Reproduce, from the lines below, exactly the stretch that begins at the line containing "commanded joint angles" and ends at the line containing "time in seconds", both included.

**** Dataset entries ****

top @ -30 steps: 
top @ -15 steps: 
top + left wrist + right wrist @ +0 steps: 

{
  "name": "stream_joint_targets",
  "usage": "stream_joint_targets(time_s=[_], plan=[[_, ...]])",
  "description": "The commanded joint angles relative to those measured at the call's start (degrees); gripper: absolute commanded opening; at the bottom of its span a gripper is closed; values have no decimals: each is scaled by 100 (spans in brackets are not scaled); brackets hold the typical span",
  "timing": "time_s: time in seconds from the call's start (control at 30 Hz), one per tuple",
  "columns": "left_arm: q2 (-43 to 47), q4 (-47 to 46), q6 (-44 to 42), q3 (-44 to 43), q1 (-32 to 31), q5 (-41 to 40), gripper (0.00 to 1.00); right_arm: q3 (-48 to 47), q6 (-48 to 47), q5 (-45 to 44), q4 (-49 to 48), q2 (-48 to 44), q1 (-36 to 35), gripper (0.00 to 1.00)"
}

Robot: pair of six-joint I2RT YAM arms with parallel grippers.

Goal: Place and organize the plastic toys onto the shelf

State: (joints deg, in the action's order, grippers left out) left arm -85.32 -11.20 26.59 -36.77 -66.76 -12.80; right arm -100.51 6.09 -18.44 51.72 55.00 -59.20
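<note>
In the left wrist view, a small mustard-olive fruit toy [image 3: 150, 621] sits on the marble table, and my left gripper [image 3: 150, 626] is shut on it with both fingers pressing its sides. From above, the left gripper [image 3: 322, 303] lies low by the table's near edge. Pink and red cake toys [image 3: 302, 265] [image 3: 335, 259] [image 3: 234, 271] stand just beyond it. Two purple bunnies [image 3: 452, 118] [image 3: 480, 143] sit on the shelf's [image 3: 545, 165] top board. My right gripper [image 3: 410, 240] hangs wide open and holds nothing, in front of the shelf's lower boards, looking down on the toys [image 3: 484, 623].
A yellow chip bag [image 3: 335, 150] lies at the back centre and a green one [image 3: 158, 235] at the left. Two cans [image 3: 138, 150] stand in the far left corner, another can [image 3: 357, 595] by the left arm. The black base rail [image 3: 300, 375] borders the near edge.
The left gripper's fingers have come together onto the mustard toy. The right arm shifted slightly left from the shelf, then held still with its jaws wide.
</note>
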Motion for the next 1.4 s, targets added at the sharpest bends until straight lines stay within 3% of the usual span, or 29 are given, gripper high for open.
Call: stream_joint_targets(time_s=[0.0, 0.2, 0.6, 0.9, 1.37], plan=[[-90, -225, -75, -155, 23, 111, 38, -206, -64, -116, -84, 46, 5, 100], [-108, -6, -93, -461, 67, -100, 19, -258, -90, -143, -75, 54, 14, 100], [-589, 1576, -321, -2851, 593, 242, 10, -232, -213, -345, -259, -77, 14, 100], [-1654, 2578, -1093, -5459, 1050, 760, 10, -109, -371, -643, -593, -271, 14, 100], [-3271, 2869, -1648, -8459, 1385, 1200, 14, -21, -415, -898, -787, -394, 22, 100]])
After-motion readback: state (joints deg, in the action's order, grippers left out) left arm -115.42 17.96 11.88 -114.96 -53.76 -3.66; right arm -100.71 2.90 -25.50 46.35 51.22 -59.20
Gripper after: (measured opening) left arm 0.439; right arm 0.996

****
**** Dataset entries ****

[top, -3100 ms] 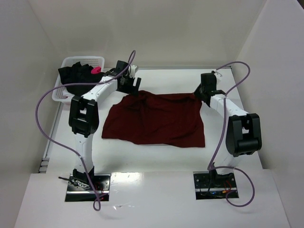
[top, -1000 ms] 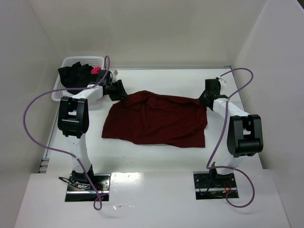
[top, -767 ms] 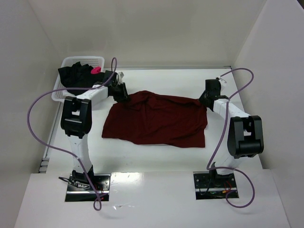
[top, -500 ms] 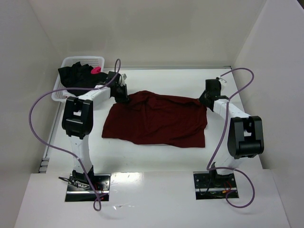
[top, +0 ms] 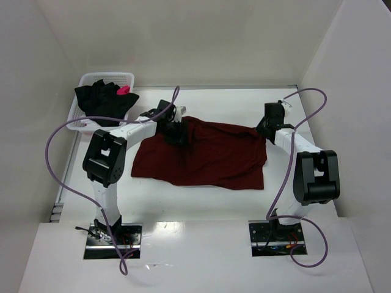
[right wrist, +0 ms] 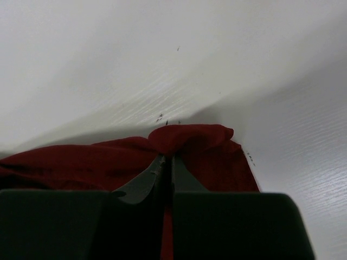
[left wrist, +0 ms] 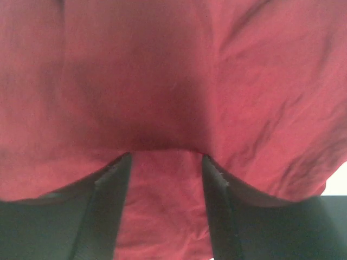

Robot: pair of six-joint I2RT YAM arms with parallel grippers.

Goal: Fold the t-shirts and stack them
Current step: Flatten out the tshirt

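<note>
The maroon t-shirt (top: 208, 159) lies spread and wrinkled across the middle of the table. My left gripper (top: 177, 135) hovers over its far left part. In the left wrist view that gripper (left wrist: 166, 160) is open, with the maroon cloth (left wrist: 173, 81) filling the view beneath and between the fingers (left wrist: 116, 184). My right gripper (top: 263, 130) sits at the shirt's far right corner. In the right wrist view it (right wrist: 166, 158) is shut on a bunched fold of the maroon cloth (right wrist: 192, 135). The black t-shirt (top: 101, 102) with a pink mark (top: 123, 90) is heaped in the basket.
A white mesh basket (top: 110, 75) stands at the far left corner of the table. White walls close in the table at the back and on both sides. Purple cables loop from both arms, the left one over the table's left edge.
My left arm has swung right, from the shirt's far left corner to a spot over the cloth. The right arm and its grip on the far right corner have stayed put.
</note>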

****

» Solution to the problem:
  "description": "The commanded joint angles relative to those measured at the call's start (degrees); gripper: absolute commanded opening; at the bottom of its span a gripper is closed; values have no decimals: each is scaled by 100 (spans in brackets are not scaled); brackets hold the typical span",
  "timing": "time_s: time in seconds from the call's start (control at 30 Hz), one per tuple",

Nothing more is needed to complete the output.